| Problem to work on |
While reading the listing below, count how many lines hold the word "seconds", and answer with the number only.

| Input for this task |

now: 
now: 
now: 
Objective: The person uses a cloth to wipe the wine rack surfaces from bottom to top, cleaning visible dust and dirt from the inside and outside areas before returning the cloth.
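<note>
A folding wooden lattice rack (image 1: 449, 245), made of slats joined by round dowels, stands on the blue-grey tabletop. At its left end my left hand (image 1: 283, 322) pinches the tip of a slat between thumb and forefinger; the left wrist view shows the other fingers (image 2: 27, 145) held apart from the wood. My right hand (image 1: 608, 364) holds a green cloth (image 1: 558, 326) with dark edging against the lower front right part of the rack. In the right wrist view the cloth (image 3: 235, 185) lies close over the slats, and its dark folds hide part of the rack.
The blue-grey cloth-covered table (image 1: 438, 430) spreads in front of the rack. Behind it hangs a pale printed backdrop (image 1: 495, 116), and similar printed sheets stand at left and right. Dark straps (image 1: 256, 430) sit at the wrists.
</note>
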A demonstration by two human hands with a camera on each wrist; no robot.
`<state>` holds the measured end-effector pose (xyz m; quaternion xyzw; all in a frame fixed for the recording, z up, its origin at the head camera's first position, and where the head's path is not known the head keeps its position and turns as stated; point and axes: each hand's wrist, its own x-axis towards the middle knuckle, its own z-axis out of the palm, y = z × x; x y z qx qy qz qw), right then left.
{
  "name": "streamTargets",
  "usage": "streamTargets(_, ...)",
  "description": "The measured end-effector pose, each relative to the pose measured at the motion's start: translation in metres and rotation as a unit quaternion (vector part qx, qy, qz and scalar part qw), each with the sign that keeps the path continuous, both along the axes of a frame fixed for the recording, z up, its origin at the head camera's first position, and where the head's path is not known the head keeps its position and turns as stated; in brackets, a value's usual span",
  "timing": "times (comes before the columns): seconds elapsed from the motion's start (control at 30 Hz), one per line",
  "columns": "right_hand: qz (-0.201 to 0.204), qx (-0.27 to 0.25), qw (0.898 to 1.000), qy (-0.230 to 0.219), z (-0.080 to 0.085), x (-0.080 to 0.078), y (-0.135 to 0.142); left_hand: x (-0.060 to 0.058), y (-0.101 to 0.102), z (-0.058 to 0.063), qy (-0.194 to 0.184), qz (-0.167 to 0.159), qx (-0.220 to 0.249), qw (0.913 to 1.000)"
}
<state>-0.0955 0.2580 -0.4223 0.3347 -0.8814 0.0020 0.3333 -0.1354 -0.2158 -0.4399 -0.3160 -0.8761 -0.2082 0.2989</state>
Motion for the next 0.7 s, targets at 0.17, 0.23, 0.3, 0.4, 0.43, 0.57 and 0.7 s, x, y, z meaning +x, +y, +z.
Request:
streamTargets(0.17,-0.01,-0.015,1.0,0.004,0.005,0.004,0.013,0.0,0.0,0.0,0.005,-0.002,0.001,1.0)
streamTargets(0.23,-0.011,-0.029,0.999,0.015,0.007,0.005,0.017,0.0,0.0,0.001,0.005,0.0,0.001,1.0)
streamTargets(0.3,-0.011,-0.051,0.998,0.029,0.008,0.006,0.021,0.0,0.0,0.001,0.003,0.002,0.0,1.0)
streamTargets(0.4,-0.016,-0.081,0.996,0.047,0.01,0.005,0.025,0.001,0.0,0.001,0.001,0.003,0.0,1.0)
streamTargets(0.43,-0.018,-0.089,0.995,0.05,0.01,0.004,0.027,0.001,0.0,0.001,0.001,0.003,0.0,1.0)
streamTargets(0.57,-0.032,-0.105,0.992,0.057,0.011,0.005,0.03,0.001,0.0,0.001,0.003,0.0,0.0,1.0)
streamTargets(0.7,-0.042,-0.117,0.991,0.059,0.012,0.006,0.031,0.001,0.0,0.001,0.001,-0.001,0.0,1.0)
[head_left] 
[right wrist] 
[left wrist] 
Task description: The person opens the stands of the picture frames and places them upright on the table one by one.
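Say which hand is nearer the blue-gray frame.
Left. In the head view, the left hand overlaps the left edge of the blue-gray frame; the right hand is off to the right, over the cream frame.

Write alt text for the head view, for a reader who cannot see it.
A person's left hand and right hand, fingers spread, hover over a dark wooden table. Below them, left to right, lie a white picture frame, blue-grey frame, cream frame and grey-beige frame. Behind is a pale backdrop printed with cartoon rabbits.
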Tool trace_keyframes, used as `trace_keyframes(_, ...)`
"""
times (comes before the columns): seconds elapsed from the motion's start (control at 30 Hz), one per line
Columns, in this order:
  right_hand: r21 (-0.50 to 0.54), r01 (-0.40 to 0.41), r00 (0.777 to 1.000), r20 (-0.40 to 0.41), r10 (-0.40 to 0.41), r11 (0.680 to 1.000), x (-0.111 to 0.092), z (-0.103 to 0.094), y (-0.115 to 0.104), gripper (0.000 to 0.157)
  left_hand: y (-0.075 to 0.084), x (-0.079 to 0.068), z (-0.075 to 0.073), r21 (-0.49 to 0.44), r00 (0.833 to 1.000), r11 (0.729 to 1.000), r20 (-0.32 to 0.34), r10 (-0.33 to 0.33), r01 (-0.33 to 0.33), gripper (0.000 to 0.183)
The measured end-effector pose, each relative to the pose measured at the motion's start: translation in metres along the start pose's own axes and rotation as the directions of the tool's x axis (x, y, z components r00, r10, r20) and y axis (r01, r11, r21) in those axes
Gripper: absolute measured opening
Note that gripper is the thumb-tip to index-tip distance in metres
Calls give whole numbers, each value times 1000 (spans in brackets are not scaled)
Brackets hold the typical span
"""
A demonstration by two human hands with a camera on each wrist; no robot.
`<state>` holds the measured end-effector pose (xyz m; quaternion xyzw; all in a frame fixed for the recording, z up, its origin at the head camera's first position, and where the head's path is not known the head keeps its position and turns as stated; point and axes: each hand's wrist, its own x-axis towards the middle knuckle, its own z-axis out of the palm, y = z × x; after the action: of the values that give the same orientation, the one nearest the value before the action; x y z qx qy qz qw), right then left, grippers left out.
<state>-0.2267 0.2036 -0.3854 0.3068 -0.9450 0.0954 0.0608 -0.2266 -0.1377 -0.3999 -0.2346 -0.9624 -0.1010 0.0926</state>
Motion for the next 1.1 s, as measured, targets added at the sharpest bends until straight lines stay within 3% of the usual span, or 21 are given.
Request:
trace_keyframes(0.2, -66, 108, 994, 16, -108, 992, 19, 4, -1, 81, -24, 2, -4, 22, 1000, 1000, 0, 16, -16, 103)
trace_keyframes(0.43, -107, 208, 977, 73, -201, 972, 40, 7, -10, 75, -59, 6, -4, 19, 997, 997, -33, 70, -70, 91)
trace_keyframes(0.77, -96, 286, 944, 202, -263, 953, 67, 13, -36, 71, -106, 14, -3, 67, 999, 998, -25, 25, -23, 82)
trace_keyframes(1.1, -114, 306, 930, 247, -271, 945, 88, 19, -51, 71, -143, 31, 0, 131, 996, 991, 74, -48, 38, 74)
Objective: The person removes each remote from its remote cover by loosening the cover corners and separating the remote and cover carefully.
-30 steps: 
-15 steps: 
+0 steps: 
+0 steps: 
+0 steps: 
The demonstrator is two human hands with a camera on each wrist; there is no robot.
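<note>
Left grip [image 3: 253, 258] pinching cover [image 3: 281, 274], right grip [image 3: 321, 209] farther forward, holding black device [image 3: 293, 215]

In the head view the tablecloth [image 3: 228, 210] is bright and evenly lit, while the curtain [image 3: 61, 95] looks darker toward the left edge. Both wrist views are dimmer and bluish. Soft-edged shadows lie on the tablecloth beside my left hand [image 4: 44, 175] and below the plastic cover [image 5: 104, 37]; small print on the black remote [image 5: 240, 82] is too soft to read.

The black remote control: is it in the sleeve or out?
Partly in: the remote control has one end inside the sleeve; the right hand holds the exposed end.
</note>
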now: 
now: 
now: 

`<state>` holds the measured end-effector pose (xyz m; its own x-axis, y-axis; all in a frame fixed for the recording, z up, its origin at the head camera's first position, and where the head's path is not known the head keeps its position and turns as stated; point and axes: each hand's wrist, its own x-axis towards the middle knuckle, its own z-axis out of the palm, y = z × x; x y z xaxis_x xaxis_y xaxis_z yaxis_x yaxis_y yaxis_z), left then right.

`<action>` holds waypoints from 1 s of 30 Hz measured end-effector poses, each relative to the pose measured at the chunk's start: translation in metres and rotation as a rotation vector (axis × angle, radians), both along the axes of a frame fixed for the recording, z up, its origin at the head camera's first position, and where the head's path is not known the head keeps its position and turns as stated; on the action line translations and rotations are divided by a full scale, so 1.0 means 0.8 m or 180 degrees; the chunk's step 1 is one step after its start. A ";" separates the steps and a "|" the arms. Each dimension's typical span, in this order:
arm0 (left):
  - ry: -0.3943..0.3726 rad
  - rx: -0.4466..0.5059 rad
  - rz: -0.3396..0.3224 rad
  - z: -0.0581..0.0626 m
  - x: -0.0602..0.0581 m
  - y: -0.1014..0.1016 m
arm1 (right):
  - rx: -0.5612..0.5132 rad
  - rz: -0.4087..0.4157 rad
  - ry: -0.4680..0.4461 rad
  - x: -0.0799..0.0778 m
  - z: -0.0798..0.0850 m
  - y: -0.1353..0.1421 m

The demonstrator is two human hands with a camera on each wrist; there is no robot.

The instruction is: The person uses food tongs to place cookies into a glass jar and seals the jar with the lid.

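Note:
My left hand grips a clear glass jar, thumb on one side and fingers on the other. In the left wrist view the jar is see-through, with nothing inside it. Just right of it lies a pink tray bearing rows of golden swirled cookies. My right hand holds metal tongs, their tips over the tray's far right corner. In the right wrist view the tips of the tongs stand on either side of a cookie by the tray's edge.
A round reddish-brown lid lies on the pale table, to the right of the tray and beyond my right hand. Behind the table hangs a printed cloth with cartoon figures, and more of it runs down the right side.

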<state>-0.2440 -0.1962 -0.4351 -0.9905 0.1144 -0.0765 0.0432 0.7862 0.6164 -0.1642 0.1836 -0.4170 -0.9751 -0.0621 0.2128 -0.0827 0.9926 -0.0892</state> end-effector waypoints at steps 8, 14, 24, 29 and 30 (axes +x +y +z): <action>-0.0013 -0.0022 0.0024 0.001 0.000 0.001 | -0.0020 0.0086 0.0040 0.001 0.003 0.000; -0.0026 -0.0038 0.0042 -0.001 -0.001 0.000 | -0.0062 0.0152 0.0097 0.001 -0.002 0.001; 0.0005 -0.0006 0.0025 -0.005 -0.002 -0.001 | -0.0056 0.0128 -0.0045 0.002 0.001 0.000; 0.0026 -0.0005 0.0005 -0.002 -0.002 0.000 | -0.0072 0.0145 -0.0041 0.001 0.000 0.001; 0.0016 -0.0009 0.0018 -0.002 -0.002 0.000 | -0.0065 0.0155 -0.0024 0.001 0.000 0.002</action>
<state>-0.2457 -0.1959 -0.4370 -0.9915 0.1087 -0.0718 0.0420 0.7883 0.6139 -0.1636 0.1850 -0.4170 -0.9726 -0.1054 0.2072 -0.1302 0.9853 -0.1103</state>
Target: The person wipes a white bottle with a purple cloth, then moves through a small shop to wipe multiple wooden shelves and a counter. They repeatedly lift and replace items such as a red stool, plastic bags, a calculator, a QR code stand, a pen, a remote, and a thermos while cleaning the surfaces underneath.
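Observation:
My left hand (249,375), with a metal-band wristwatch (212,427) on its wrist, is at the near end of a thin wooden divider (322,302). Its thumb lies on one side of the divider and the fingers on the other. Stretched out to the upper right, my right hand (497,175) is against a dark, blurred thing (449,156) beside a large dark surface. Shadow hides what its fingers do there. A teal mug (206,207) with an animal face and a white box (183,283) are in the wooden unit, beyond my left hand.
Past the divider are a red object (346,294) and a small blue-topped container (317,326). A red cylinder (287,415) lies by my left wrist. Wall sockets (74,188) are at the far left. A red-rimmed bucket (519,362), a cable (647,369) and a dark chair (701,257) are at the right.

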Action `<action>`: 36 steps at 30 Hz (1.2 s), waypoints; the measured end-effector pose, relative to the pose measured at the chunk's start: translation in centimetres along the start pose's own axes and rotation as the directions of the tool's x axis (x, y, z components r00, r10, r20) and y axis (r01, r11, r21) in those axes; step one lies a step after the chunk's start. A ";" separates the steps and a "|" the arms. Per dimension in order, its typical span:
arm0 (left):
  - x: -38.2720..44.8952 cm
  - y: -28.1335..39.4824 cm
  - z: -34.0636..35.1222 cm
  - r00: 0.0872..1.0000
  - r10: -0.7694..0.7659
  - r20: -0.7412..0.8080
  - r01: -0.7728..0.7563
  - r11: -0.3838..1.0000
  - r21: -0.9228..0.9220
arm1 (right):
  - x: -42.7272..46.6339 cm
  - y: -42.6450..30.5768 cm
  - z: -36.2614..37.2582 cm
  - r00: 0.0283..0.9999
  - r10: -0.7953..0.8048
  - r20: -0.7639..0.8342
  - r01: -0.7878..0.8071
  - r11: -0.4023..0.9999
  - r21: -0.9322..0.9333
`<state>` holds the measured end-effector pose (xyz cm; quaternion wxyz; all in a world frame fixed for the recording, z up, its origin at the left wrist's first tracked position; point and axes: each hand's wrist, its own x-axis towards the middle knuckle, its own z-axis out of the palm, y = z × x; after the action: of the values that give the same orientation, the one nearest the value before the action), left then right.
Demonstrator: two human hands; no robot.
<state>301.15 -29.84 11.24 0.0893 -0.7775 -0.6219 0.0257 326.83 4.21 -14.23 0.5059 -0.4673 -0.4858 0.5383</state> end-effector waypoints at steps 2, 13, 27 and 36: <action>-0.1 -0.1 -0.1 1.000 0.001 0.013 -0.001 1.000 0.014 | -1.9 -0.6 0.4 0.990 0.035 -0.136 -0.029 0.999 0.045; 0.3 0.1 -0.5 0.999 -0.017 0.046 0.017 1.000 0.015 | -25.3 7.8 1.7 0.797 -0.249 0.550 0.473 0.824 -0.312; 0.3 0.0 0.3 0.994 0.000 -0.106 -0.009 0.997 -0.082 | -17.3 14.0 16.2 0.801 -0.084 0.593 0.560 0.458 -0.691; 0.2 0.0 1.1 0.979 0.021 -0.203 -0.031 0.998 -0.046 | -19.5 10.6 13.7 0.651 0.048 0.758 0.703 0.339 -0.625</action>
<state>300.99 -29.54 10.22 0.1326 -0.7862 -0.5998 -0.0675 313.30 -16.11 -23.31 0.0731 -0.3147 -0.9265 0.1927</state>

| Answer to the exercise |
2